◆ DIRECTIONS: Will you quote precisely the lines that run from the top of the material below to the line containing "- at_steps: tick", both ends included?
++++++++++
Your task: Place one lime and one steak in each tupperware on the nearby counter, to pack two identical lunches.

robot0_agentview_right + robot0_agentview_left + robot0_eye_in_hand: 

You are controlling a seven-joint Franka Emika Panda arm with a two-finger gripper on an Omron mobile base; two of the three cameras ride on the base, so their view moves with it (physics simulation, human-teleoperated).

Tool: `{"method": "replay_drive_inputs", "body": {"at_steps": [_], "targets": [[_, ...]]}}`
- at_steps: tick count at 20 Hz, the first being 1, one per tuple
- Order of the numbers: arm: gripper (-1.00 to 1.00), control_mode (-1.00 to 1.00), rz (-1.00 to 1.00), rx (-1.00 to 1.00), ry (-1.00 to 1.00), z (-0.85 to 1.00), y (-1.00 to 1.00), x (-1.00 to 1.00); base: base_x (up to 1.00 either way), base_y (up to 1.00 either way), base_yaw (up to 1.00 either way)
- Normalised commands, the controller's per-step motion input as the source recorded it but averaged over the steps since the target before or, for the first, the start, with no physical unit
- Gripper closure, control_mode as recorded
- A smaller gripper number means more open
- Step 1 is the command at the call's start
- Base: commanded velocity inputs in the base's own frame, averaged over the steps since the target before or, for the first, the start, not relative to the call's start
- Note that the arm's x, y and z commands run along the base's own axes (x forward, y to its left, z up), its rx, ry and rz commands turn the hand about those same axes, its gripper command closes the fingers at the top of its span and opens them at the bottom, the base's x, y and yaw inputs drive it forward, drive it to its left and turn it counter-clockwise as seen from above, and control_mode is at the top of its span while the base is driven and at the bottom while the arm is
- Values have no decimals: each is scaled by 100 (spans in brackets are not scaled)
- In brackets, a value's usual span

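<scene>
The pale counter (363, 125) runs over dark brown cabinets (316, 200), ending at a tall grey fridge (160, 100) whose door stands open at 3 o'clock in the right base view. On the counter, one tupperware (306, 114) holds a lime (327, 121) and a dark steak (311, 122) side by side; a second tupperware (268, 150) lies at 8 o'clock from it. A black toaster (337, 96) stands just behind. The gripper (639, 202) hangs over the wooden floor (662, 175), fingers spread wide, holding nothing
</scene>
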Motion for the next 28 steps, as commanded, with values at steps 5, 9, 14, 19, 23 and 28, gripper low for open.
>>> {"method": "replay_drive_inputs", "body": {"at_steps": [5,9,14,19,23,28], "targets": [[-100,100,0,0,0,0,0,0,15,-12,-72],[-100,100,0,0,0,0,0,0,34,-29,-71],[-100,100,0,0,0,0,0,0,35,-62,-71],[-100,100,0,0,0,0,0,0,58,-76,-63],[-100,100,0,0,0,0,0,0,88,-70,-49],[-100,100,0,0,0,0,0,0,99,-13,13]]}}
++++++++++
◆ SOLUTION FOR THIS EXERCISE:
Your task: Place one lime and one steak in each tupperware on the nearby counter, to pack two identical lunches.

robot0_agentview_right + robot0_agentview_left + robot0_eye_in_hand: 

You are controlling a seven-joint Franka Emika Panda arm with a two-finger gripper on an Omron mobile base; two of the three cameras ride on the base, so their view moves with it (physics simulation, human-teleoperated).

Tool: `{"method": "replay_drive_inputs", "body": {"at_steps": [_], "targets": [[_, ...]]}}`
- at_steps: tick count at 20 Hz, the first being 1, one per tuple

The output for this exercise is finished.